Discoteca Básica Bizz #011: Led Zeppelin - Physical Graffiti (1975)


Uma escolha que pode contrariar muita gente entre as viúvas do Led que ainda hoje habitam o planeta. Afinal, não existe nenhuma razão para se excluir de qualquer discoteca básica os quatro primeiros LPs do grupo. Desde sua estréia em vinil, com Led Zeppelin (1968), o quarteto já traz todos os extremos para que aponta a gula estilística do maestro Jimmy Page - do rockabilly ao folk de raízes celtas, passando por blues épicos como tratores encharcados de combustíveis ilícitos. Sem contar, claro, com a cristalização do gênero que seria batizado como heavy metal (pelo que, talvez, a história nunca os perdoe).

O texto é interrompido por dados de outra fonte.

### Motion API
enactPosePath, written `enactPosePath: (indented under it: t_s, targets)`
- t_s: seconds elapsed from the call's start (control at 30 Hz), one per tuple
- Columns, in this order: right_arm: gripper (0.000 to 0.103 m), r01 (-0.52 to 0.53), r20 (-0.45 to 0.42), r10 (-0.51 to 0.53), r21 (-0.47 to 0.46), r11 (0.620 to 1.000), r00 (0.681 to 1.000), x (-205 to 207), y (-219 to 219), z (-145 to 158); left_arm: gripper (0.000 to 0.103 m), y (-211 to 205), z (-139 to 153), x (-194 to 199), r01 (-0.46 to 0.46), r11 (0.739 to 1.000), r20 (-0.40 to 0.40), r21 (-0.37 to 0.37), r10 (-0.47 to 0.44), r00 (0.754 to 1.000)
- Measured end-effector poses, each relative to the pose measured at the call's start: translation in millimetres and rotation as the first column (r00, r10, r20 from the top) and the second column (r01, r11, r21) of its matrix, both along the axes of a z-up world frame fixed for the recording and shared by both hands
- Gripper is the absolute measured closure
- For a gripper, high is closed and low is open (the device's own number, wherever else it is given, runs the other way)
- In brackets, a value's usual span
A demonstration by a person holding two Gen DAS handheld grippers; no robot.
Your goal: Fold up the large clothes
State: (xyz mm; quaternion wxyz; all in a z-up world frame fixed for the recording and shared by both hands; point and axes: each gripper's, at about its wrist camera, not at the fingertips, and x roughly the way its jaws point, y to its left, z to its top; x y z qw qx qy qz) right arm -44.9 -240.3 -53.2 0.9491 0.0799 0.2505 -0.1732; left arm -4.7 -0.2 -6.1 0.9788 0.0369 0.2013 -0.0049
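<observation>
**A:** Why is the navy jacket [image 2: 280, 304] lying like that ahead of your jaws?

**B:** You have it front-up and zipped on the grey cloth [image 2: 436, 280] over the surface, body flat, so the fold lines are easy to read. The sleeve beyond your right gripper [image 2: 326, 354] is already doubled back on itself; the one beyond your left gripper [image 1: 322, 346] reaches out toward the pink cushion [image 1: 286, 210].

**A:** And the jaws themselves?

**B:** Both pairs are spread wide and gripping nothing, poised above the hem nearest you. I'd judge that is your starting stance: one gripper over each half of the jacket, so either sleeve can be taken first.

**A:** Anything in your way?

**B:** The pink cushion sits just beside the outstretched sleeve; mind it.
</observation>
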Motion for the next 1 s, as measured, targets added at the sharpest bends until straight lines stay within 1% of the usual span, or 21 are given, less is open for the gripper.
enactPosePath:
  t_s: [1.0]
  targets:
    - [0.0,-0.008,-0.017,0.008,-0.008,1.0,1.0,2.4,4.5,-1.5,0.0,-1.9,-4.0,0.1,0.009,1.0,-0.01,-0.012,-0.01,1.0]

Seja como for, Physical Grafitti foi o único disco que eu me arrependi de ter jogado fora quando - há uns cinco, seis anos - tive um acesso de limpeza provocado pela audição ininterrupta de Talking Heads e Joy Division e pelos ideais do levante de 1977. É verdade - nesta fatídica data, eu doei a coleção completa do Led, e só não tinha nenhum pirata por falta de grana. Eles viraram, de fato, os Judas favoritos dos punks - do sexismo arrogante de Robert Plant e do virtuosismo de Page ao sucesso medido em pilhas de platina, representavam tudo o que havia de errado com o rock na primeira metade da década de 1970.

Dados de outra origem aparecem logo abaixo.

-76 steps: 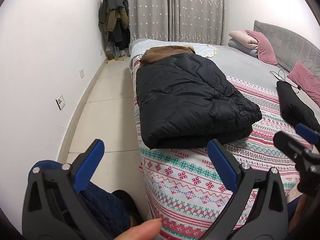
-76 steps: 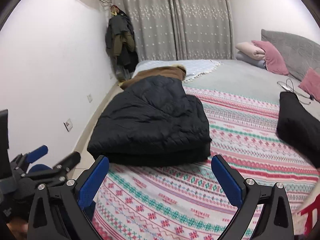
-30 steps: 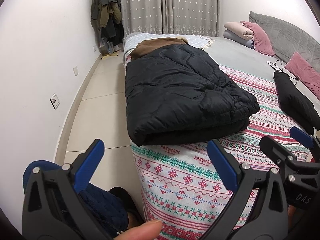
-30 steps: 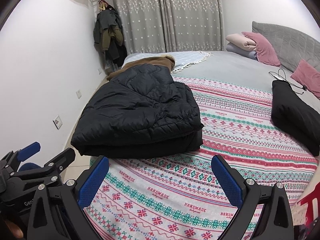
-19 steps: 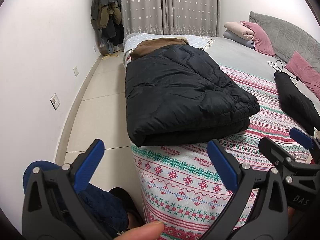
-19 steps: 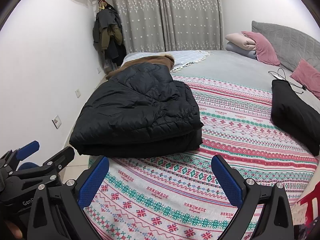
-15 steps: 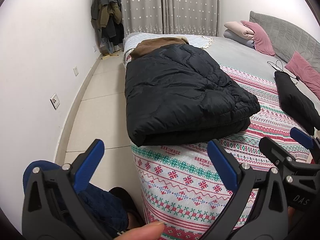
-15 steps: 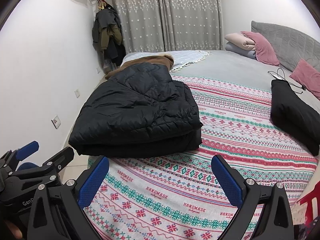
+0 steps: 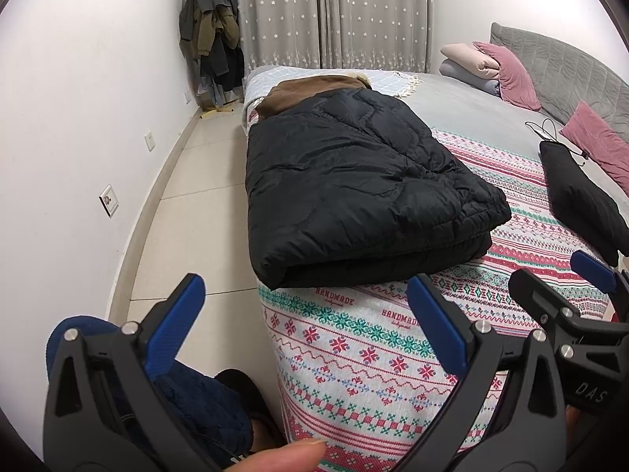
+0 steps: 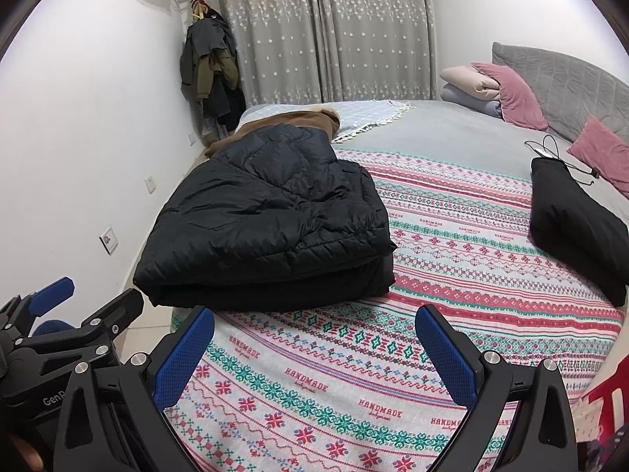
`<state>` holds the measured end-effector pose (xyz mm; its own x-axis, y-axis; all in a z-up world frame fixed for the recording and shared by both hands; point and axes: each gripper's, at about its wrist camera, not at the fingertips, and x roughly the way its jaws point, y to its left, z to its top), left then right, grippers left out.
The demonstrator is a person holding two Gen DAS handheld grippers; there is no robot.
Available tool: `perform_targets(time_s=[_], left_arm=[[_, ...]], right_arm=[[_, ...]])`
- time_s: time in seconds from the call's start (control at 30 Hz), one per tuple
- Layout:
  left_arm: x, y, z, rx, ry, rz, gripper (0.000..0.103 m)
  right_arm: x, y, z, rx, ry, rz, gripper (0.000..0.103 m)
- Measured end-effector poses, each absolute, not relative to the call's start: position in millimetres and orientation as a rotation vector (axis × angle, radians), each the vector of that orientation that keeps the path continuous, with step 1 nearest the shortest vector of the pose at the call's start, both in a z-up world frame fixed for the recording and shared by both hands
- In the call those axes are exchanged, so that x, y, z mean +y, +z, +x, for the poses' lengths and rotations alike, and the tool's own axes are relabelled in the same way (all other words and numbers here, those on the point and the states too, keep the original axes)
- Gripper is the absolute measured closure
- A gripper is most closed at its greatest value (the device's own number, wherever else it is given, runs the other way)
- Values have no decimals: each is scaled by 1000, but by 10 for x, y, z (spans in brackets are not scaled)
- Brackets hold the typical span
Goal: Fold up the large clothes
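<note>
Both cams barely shifted since 2.5 s ago; left gripper (image 9: 306,314) & right gripper (image 10: 314,348) spread wide, empty, black puffer jacket (image 10: 267,216) folded on bed's (image 10: 452,275) near-left edge—fold looks done.

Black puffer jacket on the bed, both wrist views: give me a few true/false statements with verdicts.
1. The black puffer jacket lies folded on the patterned blanket. True.
2. The right gripper is clamped on the jacket. False: it is open, short of the jacket, holding nothing.
3. The left gripper is open and empty. True.
4. A brown garment lies at the jacket's far end. True.
5. The jacket sits in the middle of the bed. False: it lies along the edge nearest the wall.
</note>
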<state>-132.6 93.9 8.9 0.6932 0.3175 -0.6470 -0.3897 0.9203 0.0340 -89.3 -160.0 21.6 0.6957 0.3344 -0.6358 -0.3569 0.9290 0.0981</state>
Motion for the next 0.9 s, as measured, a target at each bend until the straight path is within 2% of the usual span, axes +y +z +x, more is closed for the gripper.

Noutra data fatídica, porém, eu simplesmente tive de entrar na primeira lojinha de discos para comprar um Physical Grafitti novo em folha, antes que a saudade matasse.

Está lá, levadas às últimas consequências, a potência monolítica, porém filigranada, que sempre foi o segredo e o veneno da banda. Junto com o momento máximo do produtor Jimmy Page - e é aí que a porca chamada história torce o rabo.

Contemporâneo e amigo de Beck e Clapton uns cinco anos antes de entrar para os Yardbirds, Jimmy - por motivos de saúde - não foi pulando para dentro da primeira banda de blues psicodélico que passou pela porta de sua casa. Ao contrário, fez carreira como músico de estúdio até aperfeiçoar-se como arranjador e produtor de grupos como os Stones, os Kinks e o Who. Sem nenhum crédito por isso, é bem provável que tenha sido o legítimo criador do rhythm and blues mod(erninho) que a velha Inglaterra espalhou para o mundo no começo dos anos 1960. O que já bastaria para colocá-lo pau a pau com Hendrix entre os guitarristas de sua geração.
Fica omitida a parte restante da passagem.